マクラーニ「分かりました。犯人は彼です。」
指を指した方向には焦った顔をした、貧弱な身体つきの男がいた。
マクラーニ「あの人が時間をおかしくしているのです!」
モンジィー「よし!分かった!」
ギンシニス「おい、間違ってたらどうする気だ!」
モンジィー「違ったら違ったらだ!」
俺は奴に飛び掛かり、ラグビーの様なタックルをしてやったがすばしっこくて捕まえられねぇ。
すると、奴に銀色の何かが巻きついた。奴がもがき、銀色の何かに触れると奴は切り傷を負った。その銀色の何かはチベットのサーベルだった。

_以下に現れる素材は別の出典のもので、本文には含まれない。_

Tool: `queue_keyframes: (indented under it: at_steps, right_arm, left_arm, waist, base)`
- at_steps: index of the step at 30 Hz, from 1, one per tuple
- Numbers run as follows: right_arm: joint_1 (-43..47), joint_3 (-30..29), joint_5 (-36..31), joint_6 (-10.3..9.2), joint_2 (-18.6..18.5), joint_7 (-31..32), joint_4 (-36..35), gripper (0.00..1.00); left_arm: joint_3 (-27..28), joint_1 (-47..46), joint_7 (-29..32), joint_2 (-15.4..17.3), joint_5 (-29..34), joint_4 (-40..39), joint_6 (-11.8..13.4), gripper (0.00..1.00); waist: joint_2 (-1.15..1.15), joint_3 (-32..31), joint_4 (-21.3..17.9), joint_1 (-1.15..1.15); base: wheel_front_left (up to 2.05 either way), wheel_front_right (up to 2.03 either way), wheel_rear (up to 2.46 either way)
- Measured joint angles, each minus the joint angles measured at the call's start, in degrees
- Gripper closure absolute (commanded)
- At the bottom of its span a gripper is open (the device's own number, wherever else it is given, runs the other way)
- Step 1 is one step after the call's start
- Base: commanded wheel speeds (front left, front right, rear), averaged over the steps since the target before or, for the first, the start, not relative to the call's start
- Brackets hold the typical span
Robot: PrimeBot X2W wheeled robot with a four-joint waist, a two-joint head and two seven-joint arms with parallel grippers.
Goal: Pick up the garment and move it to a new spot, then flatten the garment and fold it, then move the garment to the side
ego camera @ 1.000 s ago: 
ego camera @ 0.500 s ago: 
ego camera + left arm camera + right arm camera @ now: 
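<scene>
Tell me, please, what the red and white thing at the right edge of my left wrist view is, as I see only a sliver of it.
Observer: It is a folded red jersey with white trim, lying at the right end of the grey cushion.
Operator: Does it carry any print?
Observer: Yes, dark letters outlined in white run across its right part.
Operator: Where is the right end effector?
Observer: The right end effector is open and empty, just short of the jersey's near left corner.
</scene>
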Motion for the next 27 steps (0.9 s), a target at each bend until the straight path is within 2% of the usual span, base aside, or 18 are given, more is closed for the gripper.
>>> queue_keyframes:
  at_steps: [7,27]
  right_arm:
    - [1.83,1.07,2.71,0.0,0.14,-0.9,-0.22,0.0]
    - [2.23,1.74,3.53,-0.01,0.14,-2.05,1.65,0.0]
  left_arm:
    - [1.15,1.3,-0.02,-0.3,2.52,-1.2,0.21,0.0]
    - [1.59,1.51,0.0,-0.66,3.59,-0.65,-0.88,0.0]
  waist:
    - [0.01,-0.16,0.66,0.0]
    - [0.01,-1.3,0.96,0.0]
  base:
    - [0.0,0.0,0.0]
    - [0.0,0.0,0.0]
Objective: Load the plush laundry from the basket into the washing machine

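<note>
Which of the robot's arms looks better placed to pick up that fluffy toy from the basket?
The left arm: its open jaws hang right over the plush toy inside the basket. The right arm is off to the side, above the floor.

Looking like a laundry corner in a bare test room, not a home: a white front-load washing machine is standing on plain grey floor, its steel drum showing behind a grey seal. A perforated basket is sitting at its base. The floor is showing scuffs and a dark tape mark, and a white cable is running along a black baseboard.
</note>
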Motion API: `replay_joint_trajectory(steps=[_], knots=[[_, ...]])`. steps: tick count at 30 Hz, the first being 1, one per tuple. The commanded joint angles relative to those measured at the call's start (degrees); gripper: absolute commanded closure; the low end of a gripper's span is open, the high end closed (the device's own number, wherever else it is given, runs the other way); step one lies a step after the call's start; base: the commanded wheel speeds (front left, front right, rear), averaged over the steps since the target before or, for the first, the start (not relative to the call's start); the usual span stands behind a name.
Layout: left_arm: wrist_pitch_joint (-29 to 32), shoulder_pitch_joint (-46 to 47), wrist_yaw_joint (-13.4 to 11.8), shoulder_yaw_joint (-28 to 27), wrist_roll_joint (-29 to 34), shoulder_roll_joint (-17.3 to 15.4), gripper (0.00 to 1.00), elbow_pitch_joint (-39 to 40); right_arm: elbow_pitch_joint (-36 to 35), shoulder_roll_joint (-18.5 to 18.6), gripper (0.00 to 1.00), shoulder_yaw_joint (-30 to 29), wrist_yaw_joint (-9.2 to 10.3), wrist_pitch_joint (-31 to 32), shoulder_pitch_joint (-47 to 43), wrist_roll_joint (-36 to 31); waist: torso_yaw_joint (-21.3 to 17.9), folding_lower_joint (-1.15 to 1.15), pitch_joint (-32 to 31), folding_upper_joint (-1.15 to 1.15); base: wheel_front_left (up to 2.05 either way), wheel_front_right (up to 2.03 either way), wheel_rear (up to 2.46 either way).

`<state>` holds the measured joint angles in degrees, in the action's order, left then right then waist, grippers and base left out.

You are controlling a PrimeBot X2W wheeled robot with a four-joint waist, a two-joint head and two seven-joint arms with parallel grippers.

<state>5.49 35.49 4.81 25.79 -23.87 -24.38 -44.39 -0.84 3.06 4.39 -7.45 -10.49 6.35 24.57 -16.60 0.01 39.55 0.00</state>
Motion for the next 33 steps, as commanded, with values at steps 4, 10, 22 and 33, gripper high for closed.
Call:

チベット「話は聞かせてもらった。なるほど、貴様の事を忘れていたよ。囚人番号034。」
ライラ「あ!!奴は「門限破りのタラーユ」!!」
ギンシニス「も、門限破り?」
ライラ「はい!この辺りじゃ、そこそこ名のある盗人ッス!なんでも時計の指す時間を狂わせる能力があるとかなんとかって。その能力で予告した時間と実際の時間が違うと見せかけて物を盗む手法を使っているらしいッス!」
ギンシニス「なるほど。だからチベット看守は時間がわからなかったのか。」
チベット「全く。よくもこの私を、コケにしたな。貴様には後でペナルティをやる。覚悟しろ!そして、全員速やかに自分の監房へ戻れ!!」
モンジィー「おい、謝れよ!」
チベット「知らんな。」
ギンシニス「ほら、モンジィー。戻るぞ。」
モンジィー「クソッタレが。」
その後、俺達は独房に戻った。
モンジィー「にしてもお前、さっきのは中々のファインプレーだったな。」
ギンシニス「まさかあの場にいる全員の脳内に語りかけるとは。」
マクラーニ「いやぁ、どうもどうも♪ただ、今回は分かれば単純な事件だったのですが、もし複雑だったらかなりまずかったです。」
ギンシニス「なにか制限でも?」
マクラーニ「はい。私の読心術は「はい」か「いいえ」の二択しか聞き出せないんですよ。」
ギンシニス「しかし、それにしてもあの範囲にいる全員に聞けるのだからそれだけでも十分すぎるほどの力だ。」
マクラーニ「ふふん♪実は他にも色々できるんですよ〜♪例えば………」
そして、彼女のマシンガントークが始まった。